Monday, Nov. 07, 1960

Spaceman's Rat-a-Taf-Tat

When the first human rides into space and reaches 80 miles up, he will hear alarming sounds: the sharp pings of cosmic dust particles hitting the skin of his capsule. Harvard Astronomer Professor Fred L. Whipple last week told an Air Force space conference at San Antonio that the earth is surrounded by a shallow but unexpectedly dense cloud of dust that can be detected only by the noise that it makes when it hits space vehicles equipped with listening devices.

The particles, said Whipple. are extremely small, averaging 300 billion to the ounce. They are thickest 80 miles up. Farther out in space the dust cloud thins quickly; it almost disappears at the distance of a few earth diameters (8,000 miles).
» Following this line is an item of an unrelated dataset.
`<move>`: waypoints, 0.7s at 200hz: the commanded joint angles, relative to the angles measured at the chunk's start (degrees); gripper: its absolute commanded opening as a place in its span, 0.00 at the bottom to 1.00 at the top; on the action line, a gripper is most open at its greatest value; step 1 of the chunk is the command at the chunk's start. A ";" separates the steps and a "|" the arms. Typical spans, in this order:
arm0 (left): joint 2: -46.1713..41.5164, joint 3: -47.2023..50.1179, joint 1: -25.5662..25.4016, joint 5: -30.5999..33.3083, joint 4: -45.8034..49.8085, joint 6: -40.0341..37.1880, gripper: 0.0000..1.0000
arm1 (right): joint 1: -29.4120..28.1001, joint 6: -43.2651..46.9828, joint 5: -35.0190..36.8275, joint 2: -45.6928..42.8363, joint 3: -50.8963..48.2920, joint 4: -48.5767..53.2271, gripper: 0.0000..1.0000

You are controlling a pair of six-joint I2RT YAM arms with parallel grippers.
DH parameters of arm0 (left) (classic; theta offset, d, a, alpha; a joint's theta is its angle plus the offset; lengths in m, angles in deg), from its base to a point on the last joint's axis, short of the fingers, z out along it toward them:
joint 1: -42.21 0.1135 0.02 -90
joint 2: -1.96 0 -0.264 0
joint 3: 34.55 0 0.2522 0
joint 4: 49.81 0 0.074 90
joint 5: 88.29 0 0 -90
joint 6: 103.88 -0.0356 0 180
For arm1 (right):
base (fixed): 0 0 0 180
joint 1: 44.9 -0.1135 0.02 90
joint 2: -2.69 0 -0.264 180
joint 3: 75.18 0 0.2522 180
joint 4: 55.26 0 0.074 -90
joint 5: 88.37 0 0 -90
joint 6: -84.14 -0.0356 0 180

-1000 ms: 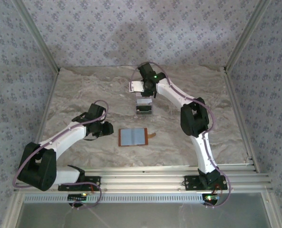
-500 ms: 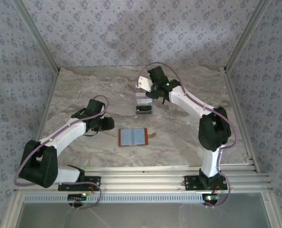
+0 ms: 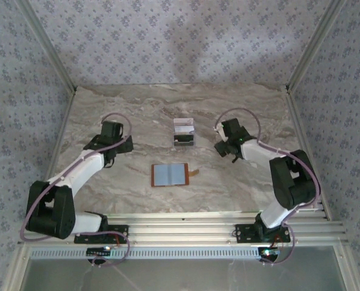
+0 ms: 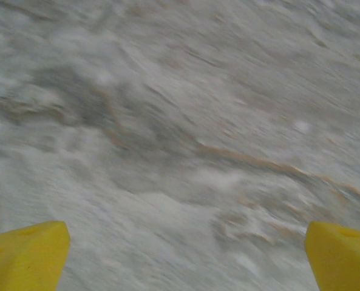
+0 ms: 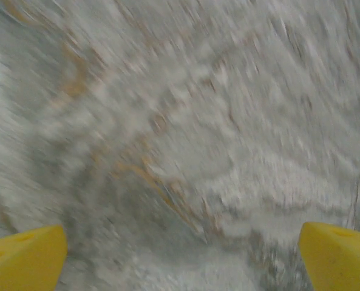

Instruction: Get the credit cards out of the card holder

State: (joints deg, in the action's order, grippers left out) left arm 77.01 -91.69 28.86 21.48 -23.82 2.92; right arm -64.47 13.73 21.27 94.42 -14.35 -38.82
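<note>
The card holder (image 3: 170, 174) lies open flat on the marble table (image 3: 131, 115), grey-blue lining up, its brown strap tab (image 3: 195, 173) pointing right. Behind it, a whitish credit card (image 3: 183, 124) and a dark one (image 3: 184, 141) rest at a small stand. My left gripper (image 3: 111, 130) hovers well to the left of the holder, and my right gripper (image 3: 227, 138) is to the right of the stand. In the left wrist view the left gripper (image 4: 186, 257) is open over blurred bare marble. The right gripper (image 5: 183, 254) is likewise open with nothing between its yellow fingertips (image 5: 25, 257).
Patterned walls (image 3: 180, 42) with metal corner posts close in the table at the back and both sides. An aluminium rail (image 3: 186, 225) carrying both arm bases runs along the near edge.
The right gripper has left the stand and swung right and nearer. The left gripper has drawn back to the left, away from the holder. Both jaws have spread open.
</note>
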 commanded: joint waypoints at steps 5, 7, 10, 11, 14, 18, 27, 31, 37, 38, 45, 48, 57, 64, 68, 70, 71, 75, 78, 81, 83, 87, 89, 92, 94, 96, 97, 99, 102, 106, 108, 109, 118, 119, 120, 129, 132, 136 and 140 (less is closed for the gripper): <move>-2.27 6.34 4.19 7.35 -14.43 -5.86 0.99 | 3.43 -7.20 2.78 -4.59 -8.56 -17.43 1.00; -2.27 6.67 4.68 6.74 -15.31 -5.91 0.99 | 3.87 -7.55 2.31 -4.79 -9.21 -18.23 1.00; -2.20 7.56 5.56 5.76 -16.74 -6.00 0.99 | 4.48 -8.08 1.61 -5.11 -10.03 -20.05 1.00; -2.15 7.80 5.85 5.43 -17.26 -6.12 0.99 | 4.73 -8.26 1.36 -5.26 -10.31 -20.59 1.00; -2.06 8.57 6.63 4.00 -18.81 -6.82 0.99 | 5.46 -8.85 0.54 -5.58 -11.61 -22.19 1.00; -1.86 9.73 7.54 2.47 -21.39 -7.63 0.99 | 6.37 -9.32 -0.48 -6.09 -13.20 -24.18 1.00; -1.28 12.55 8.98 0.11 -27.61 -9.41 0.99 | 7.77 -8.38 -2.01 -7.07 -16.02 -29.78 1.00; -1.02 13.66 9.45 -0.85 -30.39 -10.01 0.99 | 7.95 -10.40 -1.65 -7.62 -16.73 -30.28 1.00; -0.48 15.11 10.19 -2.51 -34.25 -10.19 0.99 | 8.79 -10.24 -2.10 -8.28 -18.36 -33.74 1.00; -0.37 15.40 10.40 -2.83 -34.89 -10.20 0.99 | 8.91 -10.17 -2.30 -8.43 -18.65 -34.38 1.00; 0.62 16.82 11.33 -5.36 -39.12 -10.08 1.00 | 9.94 -9.54 -4.86 -9.08 -20.69 -38.54 1.00; 1.24 17.24 11.76 -6.30 -40.90 -10.15 0.99 | 10.55 -9.37 -6.19 -9.20 -21.59 -40.22 1.00; 3.41 17.96 12.35 -7.46 -45.36 -10.73 0.99 | 12.53 -10.83 -8.22 -9.32 -23.47 -43.56 1.00; 4.51 16.50 12.40 -7.83 -44.08 -11.58 0.99 | 13.82 -12.09 -8.99 -9.52 -24.57 -45.31 1.00; 5.24 15.66 12.46 -7.86 -43.56 -12.17 0.99 | 14.55 -12.75 -10.00 -9.70 -25.20 -45.97 1.00; 5.63 15.37 12.42 -7.76 -43.73 -12.50 0.99 | 14.96 -12.98 -10.55 -9.74 -25.49 -46.53 1.00; 5.81 15.31 12.44 -7.79 -43.89 -12.58 0.99 | 15.07 -13.12 -10.92 -9.73 -25.65 -46.79 1.00; 6.64 15.06 12.46 -7.64 -44.81 -13.08 0.99 | 15.83 -13.59 -11.97 -9.80 -26.13 -47.57 1.00; 7.09 14.85 12.44 -7.50 -44.84 -13.32 0.99 | 16.30 -14.00 -12.68 -9.74 -26.40 -48.05 1.00; 7.52 14.90 12.51 -7.49 -45.96 -13.53 0.99 | 16.76 -14.30 -13.26 -9.64 -26.68 -48.49 1.00; 7.87 15.12 12.61 -7.54 -47.01 -13.65 0.99 | 17.05 -14.45 -13.83 -9.46 -26.81 -48.83 1.00; 8.66 15.56 12.83 -7.76 -48.92 -13.63 0.99 | 17.60 -14.78 -14.74 -9.15 -27.07 -49.65 1.00; 9.07 15.55 12.97 -8.09 -49.09 -13.50 0.99 | 17.80 -14.88 -15.01 -8.94 -27.15 -50.10 1.00; 9.47 15.29 13.25 -8.71 -48.76 -13.37 0.99 | 18.10 -14.97 -15.60 -8.48 -27.28 -50.54 1.00; 9.69 15.04 13.37 -9.05 -48.43 -13.28 0.99 | 18.19 -15.01 -15.93 -8.31 -27.25 -50.74 1.00; 9.93 14.78 13.48 -9.33 -48.09 -13.28 0.99 | 18.35 -15.09 -16.36 -8.03 -27.28 -50.93 1.00; 10.07 14.71 13.50 -9.54 -48.00 -13.28 0.99 | 18.43 -15.10 -16.50 -7.86 -27.24 -50.97 1.00; 10.22 14.43 13.62 -9.92 -47.58 -13.26 0.99 | 18.61 -15.15 -16.90 -7.65 -27.19 -51.07 1.00; 10.41 14.23 13.75 -10.56 -47.34 -13.29 0.99 | 18.77 -15.30 -17.32 -7.22 -27.12 -51.36 1.00; 10.88 14.16 13.85 -11.31 -47.65 -13.42 1.00 | 19.17 -15.44 -17.72 -6.54 -27.08 -51.64 1.00; 11.21 14.19 13.91 -11.68 -48.09 -13.58 1.00 | 19.27 -15.50 -17.69 -6.13 -27.02 -51.92 1.00; 11.37 14.19 13.93 -11.72 -48.22 -13.65 1.00 | 19.25 -15.53 -17.65 -5.91 -26.98 -52.04 1.00; 11.00 14.53 13.93 -12.25 -48.12 -13.73 1.00 | 19.30 -15.85 -17.18 -4.31 -26.77 -53.65 1.00; 10.96 14.67 13.95 -12.28 -48.41 -13.73 1.00 | 19.30 -15.92 -17.13 -4.25 -26.72 -53.65 1.00; 10.98 14.83 13.95 -12.29 -48.82 -13.77 1.00 | 19.35 -15.96 -17.16 -4.26 -26.66 -53.52 1.00; 10.84 17.06 13.95 -12.63 -52.28 -13.87 0.99 | 19.97 -16.30 -18.50 -4.87 -25.78 -50.65 1.00; 10.92 17.79 13.95 -12.60 -53.85 -13.82 0.99 | 20.23 -16.52 -18.87 -4.60 -25.72 -50.74 1.00; 11.41 18.90 13.96 -12.60 -56.41 -13.74 1.00 | 20.50 -16.73 -19.28 -4.46 -25.71 -51.14 1.00; 12.42 19.99 13.94 -12.59 -59.44 -13.85 1.00 | 20.66 -16.78 -19.25 -4.45 -25.54 -50.75 1.00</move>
State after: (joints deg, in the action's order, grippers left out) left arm 88.00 -75.08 42.55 11.47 -70.09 -9.69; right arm -45.10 -0.39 5.67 89.13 -40.99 -86.86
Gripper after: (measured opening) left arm 0.994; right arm 0.999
Whipple thinks that the earth's dust layer is the remains of comets, which bring fragile blobs of material from the outer fringes of the solar system. He suspects that when these cosmic puffballs pass through the Van Allen radiation belts that girdle the earth, they collect strong electric charges that make them pop. breaking them into microscopic dust particles that stay near the earth, perhaps following orbits like near-in satellites.
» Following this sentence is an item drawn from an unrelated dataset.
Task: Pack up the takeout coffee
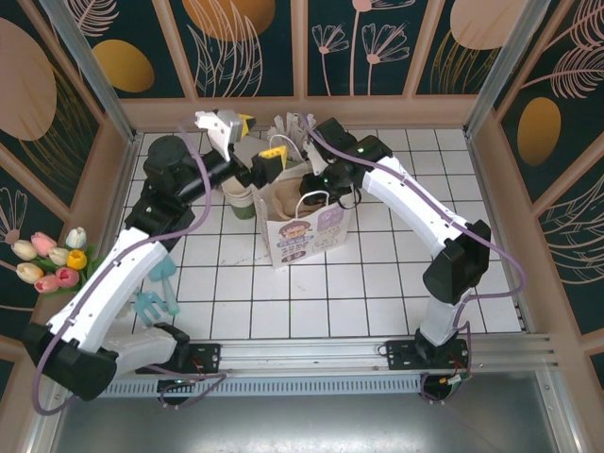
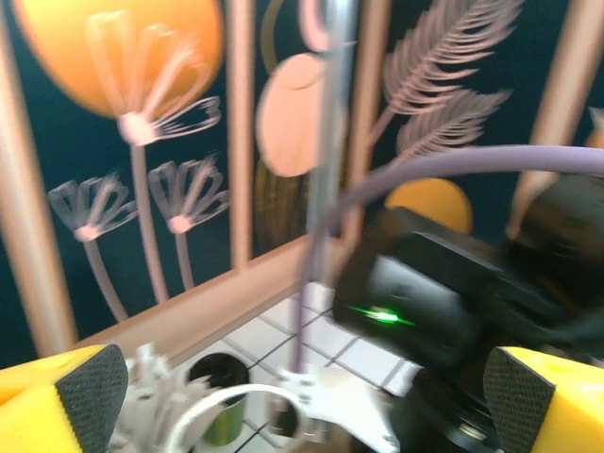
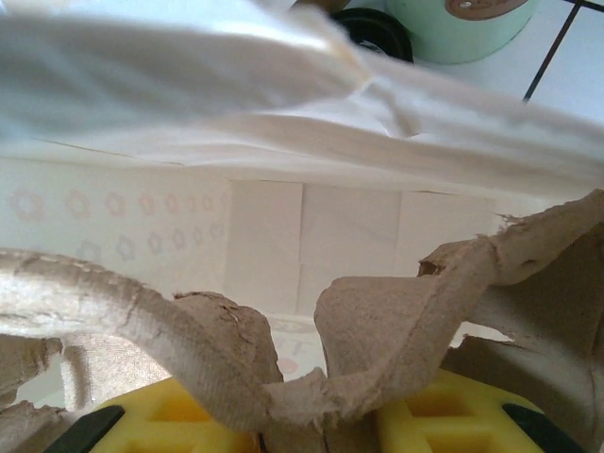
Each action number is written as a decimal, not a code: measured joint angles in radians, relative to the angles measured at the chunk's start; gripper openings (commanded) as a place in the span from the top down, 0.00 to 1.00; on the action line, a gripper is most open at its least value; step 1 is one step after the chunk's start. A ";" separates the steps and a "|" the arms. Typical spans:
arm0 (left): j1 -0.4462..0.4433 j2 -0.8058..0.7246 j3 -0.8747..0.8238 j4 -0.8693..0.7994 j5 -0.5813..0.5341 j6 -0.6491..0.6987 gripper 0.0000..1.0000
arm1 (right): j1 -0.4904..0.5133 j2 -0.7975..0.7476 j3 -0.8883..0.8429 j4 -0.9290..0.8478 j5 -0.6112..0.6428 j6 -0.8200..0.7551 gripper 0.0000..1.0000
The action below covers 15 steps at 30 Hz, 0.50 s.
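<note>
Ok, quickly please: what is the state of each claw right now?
Left claw: open, holding nothing.
Right claw: closed on the brown cardboard tray, inside the paper bag.

Right wrist camera. Right end effector [image 3: 316, 429]: two yellow fingers [image 3: 444, 420] at bottom of view, closed on a torn brown cardboard tray [image 3: 396, 321], whose ragged edge rises between and over them. Behind the tray: inner wall of a white paper bag [image 3: 283, 236], creased into panels, faint printed pattern showing through on the left. Bag's crumpled rim spans the upper view. Beyond the rim: dark lid [image 3: 376, 28], just beside a pale green cup [image 3: 462, 24]. Both on the white-tiled table [image 3: 576, 75].
</note>
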 measured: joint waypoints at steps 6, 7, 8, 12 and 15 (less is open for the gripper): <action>0.000 0.143 0.143 -0.158 -0.096 -0.003 0.06 | 0.000 0.013 0.031 -0.023 0.000 -0.078 0.68; 0.000 0.161 0.153 -0.170 -0.082 0.001 0.07 | -0.002 0.017 0.036 -0.027 0.000 -0.087 0.68; 0.000 0.179 0.156 -0.182 -0.063 0.006 0.08 | -0.003 0.022 0.041 -0.032 0.000 -0.095 0.68; 0.000 0.211 0.149 -0.224 0.008 0.051 0.20 | -0.019 0.037 0.059 -0.037 -0.020 -0.107 0.68; 0.000 0.198 0.117 -0.222 0.004 0.095 0.56 | -0.027 0.040 0.071 -0.039 -0.035 -0.115 0.68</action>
Most of the particles, says Whipple, are probably too small to be dangerous, but they make a loud rat-a-tat-tat sound. To the space traveler, the chief harm that they can do is psychological. So Whipple suggests that the nerves of spacemen be shielded from this hazard by surrounding their capsule by a thin metal shell that wi!! intercept the speeding dust particles but will not transmit to the capsule the unnerving sounds that they make.